It was a special day for little Kajol. It was to be her first day at school. She woke up early that morning and set off for school with her mother. When she reached the school, she came to know that the principal had cancelled her admission...
Our Constitution says that every citizen of India
is equal. But the fact is that society discriminates between human beings. A brothel is a separate world
where everything is untouchable for the so-called mainstream society. It not only the sex workers who are hated; their innocent children are also hated by society for some unknown crime. Instead of trying to bring them into the mainstream, the society tends to push them further into the abyss of a forbidden world. It is the family background of these innocent children, which keeps them away from the mainstream.

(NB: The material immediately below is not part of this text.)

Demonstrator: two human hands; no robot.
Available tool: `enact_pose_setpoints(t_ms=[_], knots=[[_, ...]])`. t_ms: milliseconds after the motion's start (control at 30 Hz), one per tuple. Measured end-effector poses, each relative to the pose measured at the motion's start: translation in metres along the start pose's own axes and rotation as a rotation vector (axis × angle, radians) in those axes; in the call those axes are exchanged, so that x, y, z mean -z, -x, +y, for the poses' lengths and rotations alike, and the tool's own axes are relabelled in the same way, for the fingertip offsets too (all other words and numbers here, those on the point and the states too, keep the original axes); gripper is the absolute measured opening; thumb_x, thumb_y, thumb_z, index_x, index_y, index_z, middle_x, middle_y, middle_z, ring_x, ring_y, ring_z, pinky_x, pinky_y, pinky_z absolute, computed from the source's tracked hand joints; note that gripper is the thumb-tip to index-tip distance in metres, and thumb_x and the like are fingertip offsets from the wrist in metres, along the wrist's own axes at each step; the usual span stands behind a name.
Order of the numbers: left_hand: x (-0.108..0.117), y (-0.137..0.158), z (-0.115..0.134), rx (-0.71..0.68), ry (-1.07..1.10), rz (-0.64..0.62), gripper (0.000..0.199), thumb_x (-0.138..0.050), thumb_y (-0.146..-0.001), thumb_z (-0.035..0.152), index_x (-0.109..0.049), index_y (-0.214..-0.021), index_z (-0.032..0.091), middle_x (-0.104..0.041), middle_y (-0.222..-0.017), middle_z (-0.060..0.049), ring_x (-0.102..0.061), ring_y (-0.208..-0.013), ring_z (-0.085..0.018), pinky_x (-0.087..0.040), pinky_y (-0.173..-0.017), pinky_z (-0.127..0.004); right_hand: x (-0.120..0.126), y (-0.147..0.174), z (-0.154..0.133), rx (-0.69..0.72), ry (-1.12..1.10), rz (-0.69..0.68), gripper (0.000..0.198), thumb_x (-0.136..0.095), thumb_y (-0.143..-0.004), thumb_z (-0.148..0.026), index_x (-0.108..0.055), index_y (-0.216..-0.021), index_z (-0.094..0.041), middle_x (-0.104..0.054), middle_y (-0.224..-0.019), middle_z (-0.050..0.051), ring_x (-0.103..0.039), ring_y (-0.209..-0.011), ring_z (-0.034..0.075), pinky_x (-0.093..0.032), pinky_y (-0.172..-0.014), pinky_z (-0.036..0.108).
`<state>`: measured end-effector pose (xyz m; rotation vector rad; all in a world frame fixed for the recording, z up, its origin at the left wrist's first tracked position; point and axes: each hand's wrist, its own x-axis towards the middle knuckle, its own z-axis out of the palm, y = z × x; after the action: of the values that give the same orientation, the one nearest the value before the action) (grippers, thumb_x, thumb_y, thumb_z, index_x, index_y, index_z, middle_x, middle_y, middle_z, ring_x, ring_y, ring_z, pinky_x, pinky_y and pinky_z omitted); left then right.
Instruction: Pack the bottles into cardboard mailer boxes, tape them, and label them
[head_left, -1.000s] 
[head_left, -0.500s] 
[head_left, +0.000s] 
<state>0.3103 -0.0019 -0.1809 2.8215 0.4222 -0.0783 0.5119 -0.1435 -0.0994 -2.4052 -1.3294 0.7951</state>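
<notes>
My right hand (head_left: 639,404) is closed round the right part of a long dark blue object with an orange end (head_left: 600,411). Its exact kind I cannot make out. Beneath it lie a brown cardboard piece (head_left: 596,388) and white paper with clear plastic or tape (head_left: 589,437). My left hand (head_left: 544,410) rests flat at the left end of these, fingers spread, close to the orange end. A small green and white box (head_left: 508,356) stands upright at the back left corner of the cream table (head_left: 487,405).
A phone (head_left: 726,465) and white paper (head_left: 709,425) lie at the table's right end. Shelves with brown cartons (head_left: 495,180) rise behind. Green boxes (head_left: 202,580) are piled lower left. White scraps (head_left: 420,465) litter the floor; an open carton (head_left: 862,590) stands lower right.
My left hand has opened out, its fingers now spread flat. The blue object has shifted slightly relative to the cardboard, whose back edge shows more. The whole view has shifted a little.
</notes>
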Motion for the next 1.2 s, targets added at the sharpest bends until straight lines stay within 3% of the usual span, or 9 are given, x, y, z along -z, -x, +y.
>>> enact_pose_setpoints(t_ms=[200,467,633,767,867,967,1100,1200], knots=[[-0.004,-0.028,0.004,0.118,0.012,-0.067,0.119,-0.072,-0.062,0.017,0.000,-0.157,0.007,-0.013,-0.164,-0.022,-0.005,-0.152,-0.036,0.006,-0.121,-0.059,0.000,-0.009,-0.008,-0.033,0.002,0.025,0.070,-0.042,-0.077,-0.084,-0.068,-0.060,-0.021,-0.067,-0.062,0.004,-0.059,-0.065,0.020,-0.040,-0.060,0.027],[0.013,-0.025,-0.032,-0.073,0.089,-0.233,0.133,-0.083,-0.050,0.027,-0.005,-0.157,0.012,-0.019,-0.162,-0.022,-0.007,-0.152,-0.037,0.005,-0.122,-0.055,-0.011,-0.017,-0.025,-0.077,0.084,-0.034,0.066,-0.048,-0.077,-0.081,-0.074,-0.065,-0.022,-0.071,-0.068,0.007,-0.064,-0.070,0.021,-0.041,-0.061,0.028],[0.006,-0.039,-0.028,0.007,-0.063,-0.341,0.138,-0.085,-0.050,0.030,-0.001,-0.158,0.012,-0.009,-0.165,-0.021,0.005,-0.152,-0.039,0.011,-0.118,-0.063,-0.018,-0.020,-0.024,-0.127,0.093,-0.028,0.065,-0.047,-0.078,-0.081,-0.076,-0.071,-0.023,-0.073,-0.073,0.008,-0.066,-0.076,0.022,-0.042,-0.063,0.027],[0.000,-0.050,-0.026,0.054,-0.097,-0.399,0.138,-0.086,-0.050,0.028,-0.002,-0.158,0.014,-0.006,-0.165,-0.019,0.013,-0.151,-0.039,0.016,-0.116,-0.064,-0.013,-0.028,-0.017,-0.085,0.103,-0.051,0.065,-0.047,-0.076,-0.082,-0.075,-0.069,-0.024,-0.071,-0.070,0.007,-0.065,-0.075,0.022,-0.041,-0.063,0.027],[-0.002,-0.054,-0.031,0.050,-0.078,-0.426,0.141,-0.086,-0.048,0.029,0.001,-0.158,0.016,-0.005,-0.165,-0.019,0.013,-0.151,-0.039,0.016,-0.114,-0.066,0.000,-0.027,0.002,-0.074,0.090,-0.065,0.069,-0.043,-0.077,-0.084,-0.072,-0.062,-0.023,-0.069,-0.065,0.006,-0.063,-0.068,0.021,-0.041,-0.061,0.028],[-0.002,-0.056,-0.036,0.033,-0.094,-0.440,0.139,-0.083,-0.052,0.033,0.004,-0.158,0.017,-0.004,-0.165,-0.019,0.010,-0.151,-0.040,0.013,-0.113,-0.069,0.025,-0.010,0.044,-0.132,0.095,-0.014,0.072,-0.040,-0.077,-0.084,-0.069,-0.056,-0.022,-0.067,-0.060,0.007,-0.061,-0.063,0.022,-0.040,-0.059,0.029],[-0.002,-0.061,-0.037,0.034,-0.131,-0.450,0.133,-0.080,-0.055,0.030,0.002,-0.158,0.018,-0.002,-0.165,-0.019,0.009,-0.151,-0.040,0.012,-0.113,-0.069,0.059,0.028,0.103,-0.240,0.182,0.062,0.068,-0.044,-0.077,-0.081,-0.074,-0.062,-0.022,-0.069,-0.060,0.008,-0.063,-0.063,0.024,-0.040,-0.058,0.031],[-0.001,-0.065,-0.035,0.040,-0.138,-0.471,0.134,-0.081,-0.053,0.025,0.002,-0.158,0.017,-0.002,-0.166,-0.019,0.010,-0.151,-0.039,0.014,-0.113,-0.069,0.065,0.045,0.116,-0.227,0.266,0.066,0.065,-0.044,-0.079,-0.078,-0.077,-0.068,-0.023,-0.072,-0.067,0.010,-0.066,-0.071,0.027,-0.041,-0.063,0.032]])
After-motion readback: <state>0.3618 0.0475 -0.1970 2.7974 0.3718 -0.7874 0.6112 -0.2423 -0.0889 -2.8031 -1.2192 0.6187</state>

Education is the primary right of every child. But even to this day, many educational institutions refuse to admit the said children. Some non-government organisations (NGOs) have been fighting to provide justice to this under-privileged section of society. Durbar, the most active non-government organisation (NGO) in the red light district of Kolkata, has taken the initiative to provide education to these children from brothels by enrolling them in school. “We had to face many protests from the school authorities and the parents of other students; we were determined to admit the children into the school,” said Mallika Samaddar, co-ordinator of Durbar’s education section. It is not only a fight against the school authorities but also a fight against the prejudice of the entire society. Even if the school management relents, the parents of other students protest. Most of the time, the kids from brothels are treated badly by teachers and other students. For those little children, it is really difficult to tolerate the hatred of their classmates and teachers. As a result, many children drop out after some time.
“Though I loved studying, still I was not happy at my school. My classmates always avoided me and they used to pass rude comments. It was really tough to stay in that unfriendly environment,” recalls a school dropout, now a sex worker. And she is not alone. Many of the kids dreamt of pursuing education so they could join the mainstream. Many dreams remained just that – dreams, for no fault of these kids.

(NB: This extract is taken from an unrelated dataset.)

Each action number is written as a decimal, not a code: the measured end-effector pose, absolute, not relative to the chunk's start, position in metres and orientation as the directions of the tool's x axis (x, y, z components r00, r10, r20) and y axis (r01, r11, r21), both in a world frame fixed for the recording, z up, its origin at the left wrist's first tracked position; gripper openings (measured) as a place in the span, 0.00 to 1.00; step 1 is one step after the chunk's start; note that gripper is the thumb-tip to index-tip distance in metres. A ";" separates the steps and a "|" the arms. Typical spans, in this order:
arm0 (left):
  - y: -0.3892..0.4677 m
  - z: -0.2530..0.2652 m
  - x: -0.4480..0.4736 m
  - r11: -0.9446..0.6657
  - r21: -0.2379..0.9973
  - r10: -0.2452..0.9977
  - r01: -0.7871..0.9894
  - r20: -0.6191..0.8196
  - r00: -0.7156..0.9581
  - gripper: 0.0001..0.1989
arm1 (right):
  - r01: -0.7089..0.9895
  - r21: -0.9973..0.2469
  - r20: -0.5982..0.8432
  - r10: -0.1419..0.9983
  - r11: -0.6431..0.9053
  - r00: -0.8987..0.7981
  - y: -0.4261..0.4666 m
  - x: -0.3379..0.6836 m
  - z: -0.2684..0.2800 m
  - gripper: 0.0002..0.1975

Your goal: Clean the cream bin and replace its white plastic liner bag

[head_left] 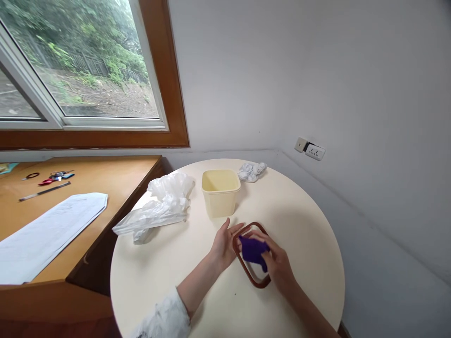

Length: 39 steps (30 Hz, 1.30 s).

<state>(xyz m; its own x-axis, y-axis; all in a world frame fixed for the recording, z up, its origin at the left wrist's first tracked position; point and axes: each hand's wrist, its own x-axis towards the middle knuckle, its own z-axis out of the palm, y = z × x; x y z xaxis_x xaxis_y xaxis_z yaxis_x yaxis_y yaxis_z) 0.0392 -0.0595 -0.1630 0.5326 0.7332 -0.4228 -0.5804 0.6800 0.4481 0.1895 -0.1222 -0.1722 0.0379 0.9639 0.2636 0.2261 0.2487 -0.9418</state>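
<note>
Round cream table (310,225) by a white wall. On it: open cream plastic container (220,192), crumpled clear plastic bags (158,209) to its left, crumpled white paper (252,171) at the far edge. Beside it, a wooden desk (116,183) with white paper sheets (49,230), pen (44,191), keys (56,177). Wood-framed window (176,94) above; wall socket (314,151) at right.

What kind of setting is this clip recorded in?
Probably a room in a home or small office: a round table in a corner, a wooden desk with papers under a wood-framed window, and a wall socket.
</note>
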 end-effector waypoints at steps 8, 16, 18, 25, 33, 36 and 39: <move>-0.061 -0.165 0.039 0.668 0.380 0.742 -0.640 -0.409 0.531 0.23 | 0.240 -0.969 0.136 0.939 0.059 0.317 -0.075 0.173 -0.171 0.15; -0.055 -0.159 0.034 0.658 0.326 0.741 -0.679 -0.440 0.507 0.24 | 0.287 -0.923 0.197 0.956 0.256 -0.218 -0.101 0.137 -0.170 0.19; -0.053 -0.160 0.032 0.656 0.365 0.744 -0.660 -0.456 0.488 0.18 | 0.244 -0.919 0.240 0.929 0.311 -0.282 -0.104 0.140 -0.169 0.18; -0.050 -0.175 0.033 0.612 0.504 0.788 -0.610 -0.455 0.415 0.07 | 0.297 -0.809 0.373 0.834 0.506 -0.406 -0.118 0.157 -0.167 0.18; -0.036 -0.176 0.016 0.653 0.445 0.753 -0.613 -0.471 0.460 0.07 | 0.411 -0.575 0.415 0.685 0.708 -0.599 -0.145 0.179 -0.173 0.20; -0.034 -0.173 0.011 0.712 0.410 0.697 -0.570 -0.504 0.509 0.09 | 0.432 -0.453 0.357 0.603 0.779 -0.713 -0.150 0.186 -0.164 0.19; -0.032 -0.171 0.008 0.754 0.387 0.654 -0.531 -0.520 0.550 0.10 | 0.442 -0.316 0.303 0.531 0.840 -0.792 -0.151 0.189 -0.154 0.15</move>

“I wanted to become a nurse, but after primary school, I didn’t get a chance to study further and I had no other choice but to join my mother’s occupation,” says another sex worker.

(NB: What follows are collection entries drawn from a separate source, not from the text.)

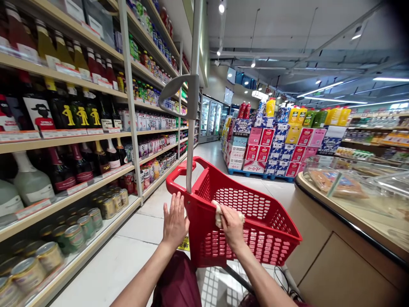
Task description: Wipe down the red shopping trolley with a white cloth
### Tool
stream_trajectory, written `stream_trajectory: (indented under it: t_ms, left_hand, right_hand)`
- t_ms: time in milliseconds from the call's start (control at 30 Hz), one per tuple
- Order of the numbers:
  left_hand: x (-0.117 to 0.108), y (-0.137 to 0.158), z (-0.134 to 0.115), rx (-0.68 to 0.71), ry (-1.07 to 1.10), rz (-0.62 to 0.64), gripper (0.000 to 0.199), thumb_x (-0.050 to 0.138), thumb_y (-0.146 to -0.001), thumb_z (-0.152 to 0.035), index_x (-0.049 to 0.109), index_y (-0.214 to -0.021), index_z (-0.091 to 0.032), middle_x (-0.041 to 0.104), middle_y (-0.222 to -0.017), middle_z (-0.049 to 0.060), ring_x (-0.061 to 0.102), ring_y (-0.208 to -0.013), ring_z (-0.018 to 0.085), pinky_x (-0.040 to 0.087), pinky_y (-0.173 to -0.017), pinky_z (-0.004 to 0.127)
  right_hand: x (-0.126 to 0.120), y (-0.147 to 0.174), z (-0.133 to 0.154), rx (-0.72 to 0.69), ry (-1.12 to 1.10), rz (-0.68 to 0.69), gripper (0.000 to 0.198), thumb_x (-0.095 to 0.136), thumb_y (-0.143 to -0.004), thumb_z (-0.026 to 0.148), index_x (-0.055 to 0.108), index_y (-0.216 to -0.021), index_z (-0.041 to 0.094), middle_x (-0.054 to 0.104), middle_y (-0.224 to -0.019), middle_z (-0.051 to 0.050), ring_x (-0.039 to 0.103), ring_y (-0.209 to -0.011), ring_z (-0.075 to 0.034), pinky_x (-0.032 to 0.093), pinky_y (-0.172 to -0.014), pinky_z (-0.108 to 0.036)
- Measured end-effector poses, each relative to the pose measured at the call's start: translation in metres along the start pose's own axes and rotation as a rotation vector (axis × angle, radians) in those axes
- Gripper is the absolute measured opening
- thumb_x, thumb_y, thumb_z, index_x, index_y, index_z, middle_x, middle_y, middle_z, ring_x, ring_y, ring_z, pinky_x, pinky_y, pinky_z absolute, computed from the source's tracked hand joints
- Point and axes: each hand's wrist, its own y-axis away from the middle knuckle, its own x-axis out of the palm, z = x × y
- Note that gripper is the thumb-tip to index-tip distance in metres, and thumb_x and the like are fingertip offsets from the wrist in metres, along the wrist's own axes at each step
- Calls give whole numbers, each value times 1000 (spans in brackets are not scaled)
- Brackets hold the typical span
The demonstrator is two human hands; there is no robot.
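Note:
A red plastic shopping basket cart point(268, 232) with a tall metal pole point(197, 47) and a grey handle point(179, 96) stands right in front of me. My right hand point(233, 228) grips a crumpled off-white cloth point(218, 213) against the top rim of the basket's near side. Beside the basket's left corner is my left hand point(175, 221), its fingers stretched out flat and nothing in it. Whether its fingertips touch the red plastic, I cannot tell. Through the perforated walls, the basket's inside looks bare.
Shelves point(92, 138) of bottles and cans run along the left. A display counter point(345, 230) with a black edge stands close on the right. Stacked drink cartons point(255, 147) on blue pallets stand farther back. Cables point(284, 279) lie on the floor beside the counter.

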Motion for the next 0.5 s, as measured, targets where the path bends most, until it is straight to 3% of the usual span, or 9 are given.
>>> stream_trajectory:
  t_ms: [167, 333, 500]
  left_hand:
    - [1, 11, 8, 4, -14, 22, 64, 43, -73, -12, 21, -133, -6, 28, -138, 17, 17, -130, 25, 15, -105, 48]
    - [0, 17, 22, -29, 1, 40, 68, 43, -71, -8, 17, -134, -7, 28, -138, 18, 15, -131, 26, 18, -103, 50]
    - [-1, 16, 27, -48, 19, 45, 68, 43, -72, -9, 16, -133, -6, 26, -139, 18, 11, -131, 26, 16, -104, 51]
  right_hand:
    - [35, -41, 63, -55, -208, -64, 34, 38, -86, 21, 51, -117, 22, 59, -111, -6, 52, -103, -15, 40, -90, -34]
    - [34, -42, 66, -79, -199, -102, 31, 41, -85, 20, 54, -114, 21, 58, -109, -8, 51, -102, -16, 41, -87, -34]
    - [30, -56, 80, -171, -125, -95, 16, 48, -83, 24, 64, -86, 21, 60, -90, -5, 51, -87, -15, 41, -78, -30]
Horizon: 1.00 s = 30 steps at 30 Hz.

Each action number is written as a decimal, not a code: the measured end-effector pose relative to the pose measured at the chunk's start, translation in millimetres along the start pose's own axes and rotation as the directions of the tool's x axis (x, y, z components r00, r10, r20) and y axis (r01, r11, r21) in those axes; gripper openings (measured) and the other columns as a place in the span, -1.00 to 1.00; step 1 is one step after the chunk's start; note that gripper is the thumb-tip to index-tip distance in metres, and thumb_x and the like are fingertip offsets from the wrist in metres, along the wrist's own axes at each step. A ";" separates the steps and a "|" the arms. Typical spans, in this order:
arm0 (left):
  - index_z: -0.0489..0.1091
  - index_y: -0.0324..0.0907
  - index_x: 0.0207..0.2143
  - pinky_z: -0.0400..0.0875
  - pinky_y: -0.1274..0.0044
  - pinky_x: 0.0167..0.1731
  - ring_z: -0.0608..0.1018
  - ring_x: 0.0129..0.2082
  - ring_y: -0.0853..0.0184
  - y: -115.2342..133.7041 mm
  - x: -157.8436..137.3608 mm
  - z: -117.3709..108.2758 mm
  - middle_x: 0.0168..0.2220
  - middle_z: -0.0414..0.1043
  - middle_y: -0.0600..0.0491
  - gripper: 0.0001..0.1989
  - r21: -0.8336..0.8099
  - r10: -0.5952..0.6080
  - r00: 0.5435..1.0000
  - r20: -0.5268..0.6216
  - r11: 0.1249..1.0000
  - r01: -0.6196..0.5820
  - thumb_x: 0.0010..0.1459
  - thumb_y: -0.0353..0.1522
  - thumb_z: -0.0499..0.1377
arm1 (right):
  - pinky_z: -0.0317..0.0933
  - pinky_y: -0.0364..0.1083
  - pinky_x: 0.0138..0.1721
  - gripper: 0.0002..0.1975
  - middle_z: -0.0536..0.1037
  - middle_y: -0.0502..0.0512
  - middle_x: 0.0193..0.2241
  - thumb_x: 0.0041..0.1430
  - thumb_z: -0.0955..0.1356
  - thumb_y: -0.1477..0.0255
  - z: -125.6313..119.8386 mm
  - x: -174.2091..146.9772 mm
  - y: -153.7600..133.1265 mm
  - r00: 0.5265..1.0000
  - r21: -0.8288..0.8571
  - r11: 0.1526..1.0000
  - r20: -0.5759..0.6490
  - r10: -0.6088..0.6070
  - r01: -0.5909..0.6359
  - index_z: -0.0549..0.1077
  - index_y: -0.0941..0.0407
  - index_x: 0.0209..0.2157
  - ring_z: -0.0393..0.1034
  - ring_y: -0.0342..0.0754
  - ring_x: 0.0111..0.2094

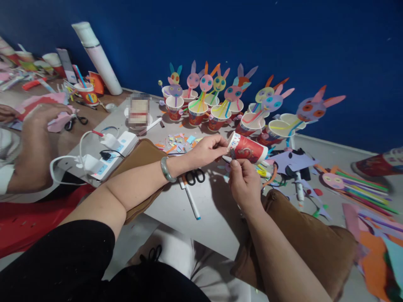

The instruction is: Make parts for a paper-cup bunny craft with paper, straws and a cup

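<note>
A red paper cup (250, 149) is held on its side above the table, its open end toward my left hand (212, 149). The fingers of that hand pinch the cup at the rim. Just below the cup, my right hand (244, 182) is closed, thumb uppermost, around something small and slim near the cup's rim; its kind is mostly hidden. On the table under my left wrist lie black-handled scissors (195, 177) and a white marker (192, 201) with a blue end. Coloured paper scraps (181, 144) are scattered behind my left hand.
Paper cups with rabbit-faced figures (217, 117) stand along the blue wall. Brown cushions (302, 235) lie under my forearms. A white power strip (116, 153) with cables is at left, near another person's arm (34, 147). Colored strips (368, 191) and paper sheets (371, 247) lie right.
</note>
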<state>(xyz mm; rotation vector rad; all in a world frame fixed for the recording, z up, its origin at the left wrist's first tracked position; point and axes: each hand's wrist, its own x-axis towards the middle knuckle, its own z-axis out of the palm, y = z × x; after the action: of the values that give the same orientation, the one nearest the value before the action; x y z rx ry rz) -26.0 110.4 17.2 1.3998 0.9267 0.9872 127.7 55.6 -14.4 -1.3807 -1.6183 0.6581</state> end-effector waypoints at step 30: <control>0.26 -0.25 -0.42 0.32 0.64 -0.45 0.40 -0.56 0.57 -2.3 0.4 1.9 -0.58 0.30 0.20 -0.88 -0.156 -0.044 0.998 0.054 0.986 0.052 0.19 -0.52 0.10 | 0.07 -0.08 -0.46 -0.69 0.26 -0.06 -0.58 0.32 0.21 0.15 -1.9 -0.1 3.4 1.000 0.004 1.000 0.014 -0.014 0.014 0.26 0.06 -0.40 0.14 -0.11 -0.52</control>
<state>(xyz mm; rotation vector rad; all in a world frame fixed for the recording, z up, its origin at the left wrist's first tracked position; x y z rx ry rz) -24.1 110.3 14.9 1.2583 0.8236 0.9634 131.0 56.0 -16.4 -1.3640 -1.6353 0.6639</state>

But there is another side to the story too. Not every child loses the battle for justice. Many kids have succeeded in making their dream (of pursuing education and bagging a job) come true. Saikat, Puja and Gobinda are amongst those, who inspite of the prejudice, made it to the mainstream. Saikat is now working in a multi-national company and has shifted to another locality with his mother. After completing B Com with flying colours, Shankar decided to join Durbar as an accountant to help the kids from brothels lead a better life. And the list of achievers who have broken the barrier of hatred and ignorance is getting longer day by day. According to Durbar’s survey, the prejudice is subsiding now. The kids from brothels are still unwanted but they are not hated by others. Nowadays, the resistance is a bit muted. Society is surely changing. For the society to become egalitarian, there is a long way to go, though.